Benchmark yourself: Self reflecting about online teaching

E-learning short coursesImage by London College of Fashion short courses via FlickrMaria Northcote kicked off by introducing the moobric (http://moobric.net) which has been developed to help people reflect about online teaching. She asked the audience what is ‘good online teaching’ and then showed the words that came up when she asked her own staff with including authentic, engagement, empowerment etc.

At Avondale College of Higher Education the staff are not that familiar with online environemtns and they often aske ‘what is a good online teacher?’ and that was one of the motivations to developing the moobric. The Moobric is underpinned by thinking by Oliver, Herrington, Kerns, Salmon etc. The function is to scaffold the identification of knowledge and skills in online teaching and online course design.

The audience was invited to take the moobric and adapt it to their own environment.
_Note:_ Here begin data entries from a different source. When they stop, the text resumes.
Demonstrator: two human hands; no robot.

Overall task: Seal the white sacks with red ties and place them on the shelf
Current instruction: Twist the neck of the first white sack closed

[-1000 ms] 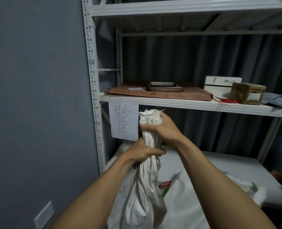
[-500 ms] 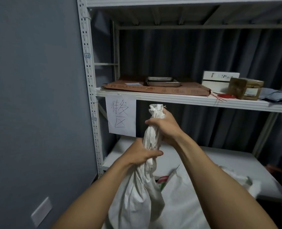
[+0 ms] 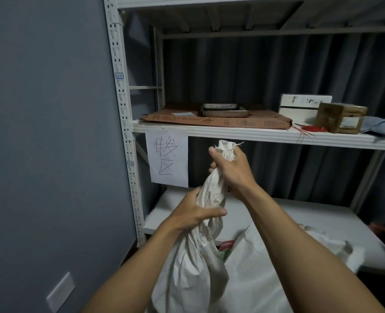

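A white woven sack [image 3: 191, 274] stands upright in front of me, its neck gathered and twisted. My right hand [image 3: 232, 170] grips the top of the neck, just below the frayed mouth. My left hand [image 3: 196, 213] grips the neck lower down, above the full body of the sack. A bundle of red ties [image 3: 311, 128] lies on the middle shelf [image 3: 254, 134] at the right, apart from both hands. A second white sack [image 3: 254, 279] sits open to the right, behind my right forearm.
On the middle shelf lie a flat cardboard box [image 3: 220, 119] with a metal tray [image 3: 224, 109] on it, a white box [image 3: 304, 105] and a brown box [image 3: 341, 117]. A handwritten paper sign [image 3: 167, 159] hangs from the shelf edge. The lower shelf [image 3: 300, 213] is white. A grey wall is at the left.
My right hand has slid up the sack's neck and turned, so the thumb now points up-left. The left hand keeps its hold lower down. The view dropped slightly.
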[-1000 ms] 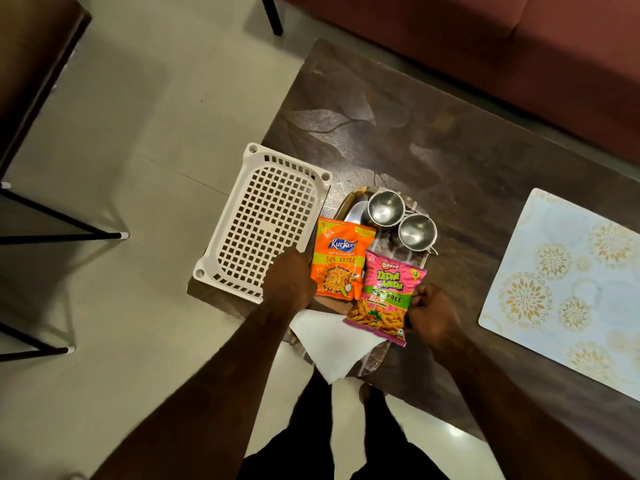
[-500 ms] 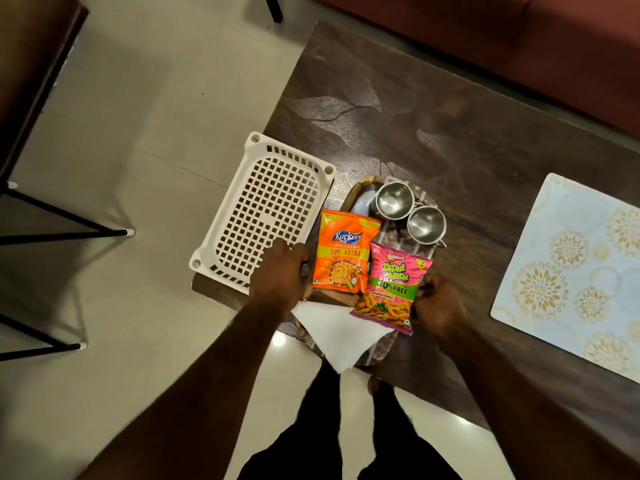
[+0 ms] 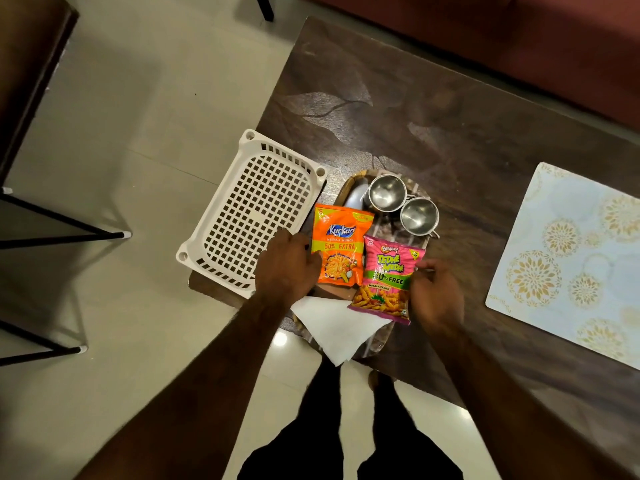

Maria then showed us the Moobric site and interface, and an example of what it looks like. The Moobric is structured around 3 levels of skills (Muddler, Meddler, and the Mighty Moodler). The rubric is relatively interactive and you can go through and hide the descriptors that do not apply to you giving you a visual representation of where you are ‘at’ as far as skills are concerned. Very much a self-check tool, and it is the activities that happen before and after that would make it a self reflection tool, and as such it is not a stand alone tool.

It could be something that could be used as is, or modified for other environments. At the moment there are about 35 people in the faculty where Maria works, and they are planning to use the Moobric next year.

Well worth having a look at and could definitely provide a springboard to planning and identifying areas to work on.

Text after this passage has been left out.